Ele esqueceu que estava com raiva de mim e veio até onde eu estava.

- O que aconteceu?

Falar era mais difícil que pensar.

- M-m-minha, e-e-ela ... – não precisei terminar, ele entendeu.

David se sentou ao meu lado, notavelmente sem saber o que fazer, mas me deu um abraço, esperei que ele dissesse “sinto muito” como todo mundo tinha dito e diria agora. Mas ele disse: “vai ficar tudo bem, você ainda tem o Acampamento. Sabe, Quiron, Mel, Matt, Misit e eu” e passou a mão em meus cabelos.

- Obrigada, Dave – murmurei – desculpe se ás vezes eu sou um pouco mandora  e arrogante, eu só não queria que você fosse por que...

- Tá tudo bem – ele sorriu um pouco – o melhor agora é você esfriar a cabeça, depois sair um pouco para se distrair.

- Eu não quero esfriar a cabeça. Quero vingança.

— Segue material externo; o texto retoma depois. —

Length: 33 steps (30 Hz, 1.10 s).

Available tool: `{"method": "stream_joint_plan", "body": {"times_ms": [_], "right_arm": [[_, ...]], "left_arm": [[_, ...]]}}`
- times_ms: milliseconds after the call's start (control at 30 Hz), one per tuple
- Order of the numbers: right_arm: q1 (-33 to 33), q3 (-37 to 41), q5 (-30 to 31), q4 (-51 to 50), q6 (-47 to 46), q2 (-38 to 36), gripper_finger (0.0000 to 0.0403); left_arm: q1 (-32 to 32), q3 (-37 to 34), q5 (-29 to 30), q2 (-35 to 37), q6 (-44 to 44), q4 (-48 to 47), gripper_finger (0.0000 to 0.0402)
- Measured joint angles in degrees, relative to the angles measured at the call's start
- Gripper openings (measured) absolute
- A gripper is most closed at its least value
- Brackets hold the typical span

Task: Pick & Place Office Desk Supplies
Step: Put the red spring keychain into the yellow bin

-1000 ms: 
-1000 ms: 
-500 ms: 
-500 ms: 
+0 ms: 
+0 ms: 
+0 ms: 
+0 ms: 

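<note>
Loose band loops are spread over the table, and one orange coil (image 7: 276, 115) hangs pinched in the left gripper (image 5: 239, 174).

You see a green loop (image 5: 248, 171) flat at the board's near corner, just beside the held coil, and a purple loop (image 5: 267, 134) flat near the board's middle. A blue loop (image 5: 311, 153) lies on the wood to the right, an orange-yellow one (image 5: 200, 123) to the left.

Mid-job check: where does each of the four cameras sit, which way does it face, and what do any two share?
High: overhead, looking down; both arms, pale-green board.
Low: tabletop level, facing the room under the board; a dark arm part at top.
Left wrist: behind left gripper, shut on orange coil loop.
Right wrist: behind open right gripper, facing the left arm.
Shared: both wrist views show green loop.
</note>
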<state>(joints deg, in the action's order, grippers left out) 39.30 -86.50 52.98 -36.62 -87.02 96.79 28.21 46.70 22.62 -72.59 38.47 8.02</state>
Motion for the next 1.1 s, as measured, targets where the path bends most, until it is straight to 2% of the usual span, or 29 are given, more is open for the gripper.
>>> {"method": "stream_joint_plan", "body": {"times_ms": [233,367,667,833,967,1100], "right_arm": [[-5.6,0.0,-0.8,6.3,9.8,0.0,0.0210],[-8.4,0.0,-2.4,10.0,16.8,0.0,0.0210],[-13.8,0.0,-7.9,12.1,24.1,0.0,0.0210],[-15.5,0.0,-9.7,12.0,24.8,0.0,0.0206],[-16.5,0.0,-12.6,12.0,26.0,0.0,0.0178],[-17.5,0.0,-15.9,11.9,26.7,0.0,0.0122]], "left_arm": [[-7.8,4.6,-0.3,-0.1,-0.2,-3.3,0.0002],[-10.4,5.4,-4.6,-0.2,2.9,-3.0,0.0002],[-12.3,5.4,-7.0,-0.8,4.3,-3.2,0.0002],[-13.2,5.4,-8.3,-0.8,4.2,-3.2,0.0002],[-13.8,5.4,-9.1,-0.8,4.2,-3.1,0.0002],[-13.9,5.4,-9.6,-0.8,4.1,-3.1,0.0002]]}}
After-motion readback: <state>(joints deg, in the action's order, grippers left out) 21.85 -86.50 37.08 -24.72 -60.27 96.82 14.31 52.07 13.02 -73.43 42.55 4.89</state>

- Entendo. Jess, eu sei como se sente, eu também já perdi uma pessoa querida – ele disse, lembrei que ele não sabia que eu já sabia da história da tal Cecília Gomez – mas vingança não a trará de volta.

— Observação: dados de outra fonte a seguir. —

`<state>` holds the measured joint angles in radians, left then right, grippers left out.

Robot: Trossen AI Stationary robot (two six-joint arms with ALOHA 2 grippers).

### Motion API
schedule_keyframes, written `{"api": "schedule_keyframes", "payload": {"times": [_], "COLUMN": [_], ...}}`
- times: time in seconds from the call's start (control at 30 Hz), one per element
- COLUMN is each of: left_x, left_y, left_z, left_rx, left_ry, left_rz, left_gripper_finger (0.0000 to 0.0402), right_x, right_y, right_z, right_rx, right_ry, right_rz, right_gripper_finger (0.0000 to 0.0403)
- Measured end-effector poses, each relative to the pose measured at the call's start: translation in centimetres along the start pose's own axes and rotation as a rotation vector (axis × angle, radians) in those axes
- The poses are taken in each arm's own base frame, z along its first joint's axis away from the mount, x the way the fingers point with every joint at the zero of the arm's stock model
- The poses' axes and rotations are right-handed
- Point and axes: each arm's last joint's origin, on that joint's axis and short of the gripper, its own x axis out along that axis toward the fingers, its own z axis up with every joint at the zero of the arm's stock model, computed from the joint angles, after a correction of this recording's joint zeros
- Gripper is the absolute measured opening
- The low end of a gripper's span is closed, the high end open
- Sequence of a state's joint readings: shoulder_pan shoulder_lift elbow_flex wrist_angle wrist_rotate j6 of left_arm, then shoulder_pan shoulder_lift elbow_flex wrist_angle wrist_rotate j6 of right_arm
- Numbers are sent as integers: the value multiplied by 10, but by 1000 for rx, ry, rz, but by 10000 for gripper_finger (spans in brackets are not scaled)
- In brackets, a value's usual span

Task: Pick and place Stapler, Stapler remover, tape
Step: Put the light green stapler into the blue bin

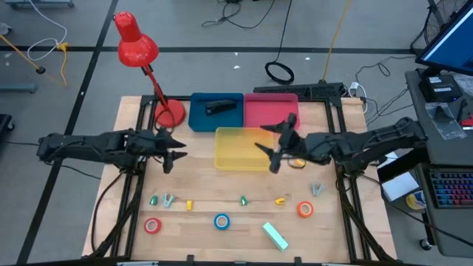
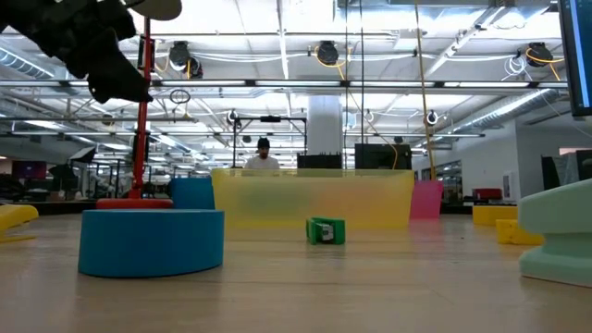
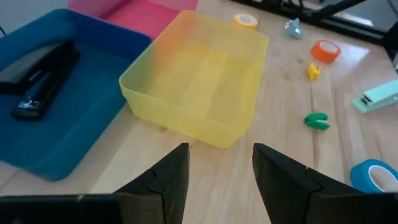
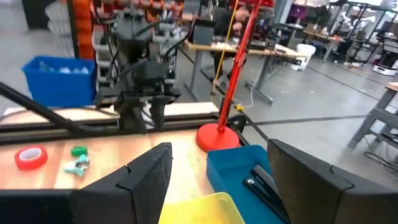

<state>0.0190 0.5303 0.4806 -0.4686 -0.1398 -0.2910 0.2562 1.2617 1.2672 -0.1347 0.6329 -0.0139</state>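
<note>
A black stapler (image 1: 218, 108) lies flat in the blue bin (image 1: 198, 118). A mint stapler (image 1: 275, 235) lies on the table near its front edge. Red tape (image 1: 152, 225), blue tape (image 1: 222, 220), orange tape (image 1: 305, 209) and yellow tape (image 1: 297, 163) lie flat on the wood. Small staple removers, green (image 1: 243, 199), grey (image 1: 316, 189) and yellow (image 1: 188, 205), are scattered between them. My left gripper (image 3: 221, 174) hovers open left of the yellow bin (image 3: 199, 81). My right gripper (image 4: 221, 168) hangs open over that bin's right edge (image 1: 267, 148). Both are empty.
A pink bin (image 1: 270, 111) stands behind the yellow one, beside the blue bin. A red desk lamp (image 1: 137, 44) has its base (image 1: 168, 114) at the far left corner. Black frame rails run along the table's sides. A person sits far off in the room (image 2: 264, 153).
</note>
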Motion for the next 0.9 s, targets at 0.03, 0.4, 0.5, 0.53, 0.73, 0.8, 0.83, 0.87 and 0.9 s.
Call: {"api": "schedule_keyframes", "payload": {"times": [0.03,0.4,0.5,0.53,0.73,0.8,0.83,0.87,0.9], "left_x": [-2,-16,-16,-15,-12,-11,-11,-11,-11], "left_y": [1,9,11,11,13,13,13,13,13], "left_z": [-3,-22,-28,-30,-36,-36,-36,-36,-36], "left_rx": [0,0,-2,-6,-29,-40,-43,-47,-50], "left_ry": [-6,-115,-124,-123,-110,-112,-112,-111,-111], "left_rz": [-2,-34,-36,-36,-15,-16,-16,-16,-16], "left_gripper_finger": [175,175,175,175,175,175,175,175,175], "right_x": [3,19,20,21,13,8,5,3,0], "right_y": [6,56,64,67,85,95,102,107,113], "right_z": [3,6,-2,-7,-39,-45,-48,-50,-52], "right_rx": [-3,201,346,396,649,704,724,742,764], "right_ry": [19,476,692,764,1311,1431,1470,1495,1509], "right_rz": [10,186,278,301,306,292,287,264,240], "right_gripper_finger": [254,254,252,250,225,216,213,210,208]}}
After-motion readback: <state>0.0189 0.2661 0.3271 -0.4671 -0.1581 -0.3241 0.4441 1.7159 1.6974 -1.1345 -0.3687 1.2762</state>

- Você se vingou – falei sem pensar. Ele me encarou.

- Você já sabia?

- Luca me contou.

- Ah, claro. Jessie essa conversa sobre Luca fica para depois – ele disse – o importante é que Sínis era um monstro e ia matar várias pessoas se não fizéssemos nada. E Hera, bem, Hera é uma deusa, o que você pode fazer contra ela?

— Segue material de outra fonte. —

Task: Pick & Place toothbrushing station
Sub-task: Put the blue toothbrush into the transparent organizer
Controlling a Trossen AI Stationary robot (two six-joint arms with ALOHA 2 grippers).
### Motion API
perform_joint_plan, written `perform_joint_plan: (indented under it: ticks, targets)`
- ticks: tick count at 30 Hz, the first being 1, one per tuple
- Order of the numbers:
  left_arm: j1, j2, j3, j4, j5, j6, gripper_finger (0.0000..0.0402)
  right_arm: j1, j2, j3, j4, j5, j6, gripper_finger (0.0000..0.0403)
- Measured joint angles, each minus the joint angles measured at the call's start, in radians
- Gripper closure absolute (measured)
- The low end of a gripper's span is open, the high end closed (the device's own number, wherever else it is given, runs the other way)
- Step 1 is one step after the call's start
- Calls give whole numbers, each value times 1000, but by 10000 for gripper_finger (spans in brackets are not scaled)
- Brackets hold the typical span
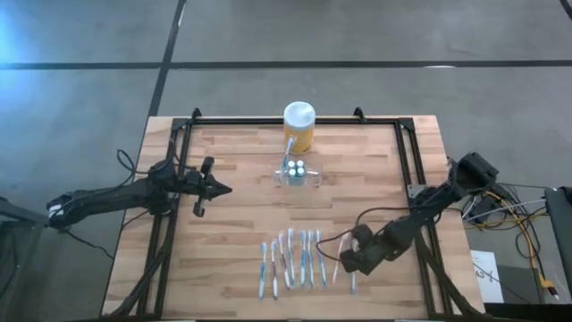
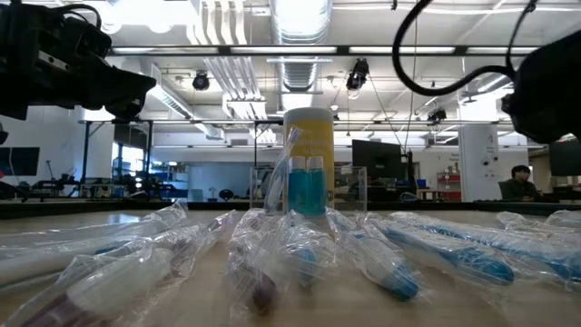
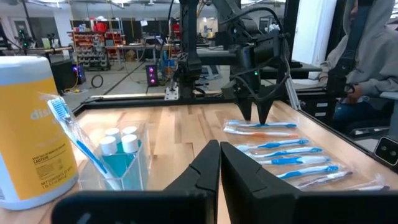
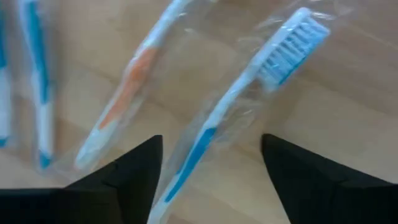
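The toothbrushing station stands mid-table, just in front of the jar near the far edge. A row of wrapped toothbrushes lies side by side along the near edge, with the right gripper over its right end and the left gripper left of the station.

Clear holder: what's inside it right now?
The clear holder holds a blue toothbrush leaning out and white-capped teal tubes, apparently four from above. Anything beneath them is hidden.

The left arm reaches in from the counter's left edge, its gripper level, jaws closed and empty. The right arm bends down near the front right corner, its gripper low, jaws spread wide.
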Motion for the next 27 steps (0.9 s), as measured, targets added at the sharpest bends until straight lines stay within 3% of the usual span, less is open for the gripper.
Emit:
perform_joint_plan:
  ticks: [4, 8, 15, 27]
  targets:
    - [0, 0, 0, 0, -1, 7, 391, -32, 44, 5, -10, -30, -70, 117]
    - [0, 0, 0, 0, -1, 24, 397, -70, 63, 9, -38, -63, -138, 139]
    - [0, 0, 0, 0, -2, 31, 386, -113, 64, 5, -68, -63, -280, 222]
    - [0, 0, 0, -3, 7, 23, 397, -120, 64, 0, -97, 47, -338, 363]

Fiquei calada. Eu? Eu nada é claro. Hera é imortal, como eu iria mata-la? Além de eu sozinha não poder cortá-la e manda-la pro tártaro. O máximo que eu podia fazer era não contar para ninguém que ela seria sequestrada, assim nenhum outro deus poderia protege-la, e por mim Gaia a torturaria o máximo possível.

- Se acalma agora, depois agente conversa, okay?

Assenti. Ele se levantou e saiu.

Eu era sortuda em ter amigos como David. Em pensar que eu o odiei tanto quanto o conheci!

Pensei em como seria minha vida agora.

Eu não queria voltar pro mundo dos mortais sem minha mãe lá. E sinceramente pra que eu precisava de escola, se a maioria dos meio-sangues morria antes de termina-la? E se eu conseguisse chegar a idade adulta a última coisa que eu queria era passar o resto da vida atrás varrendo ruas, eu duvidava que com minhas notas eu conseguisse um emprego melhor que esse.

Então eu iria ficar no Acampamento pro resto da vida, ou até morrer. Treinando, jogando capture a bandeira e aturando o Sr.D. Além de ficar com os meus amigos daqui.

Eu não queria que minha mãe tivesse “partido dessa pra uma melhor” eu já sentia falta dela. Mais falta do que senti quando estava fora de casa realizando a missão. Por que agora eu sabia que não a veria novamente.

Não sei exatamente quando dormi. Mas tive pesadelos, que envolviam fogo, fumaça, minha casa em chamas e minha mãe morrendo. Fiquei feliz em acordar, e fiquei triste em constatar que o pesadelo fora só uma reprise do meu dia maluco.

Não aguentando mais ficar no quarto (odeio ficar muito tempo no mesmo lugar, principalmente se for um lugar fechado) tomei um banho e saí pra respirar um pouco de ar puro.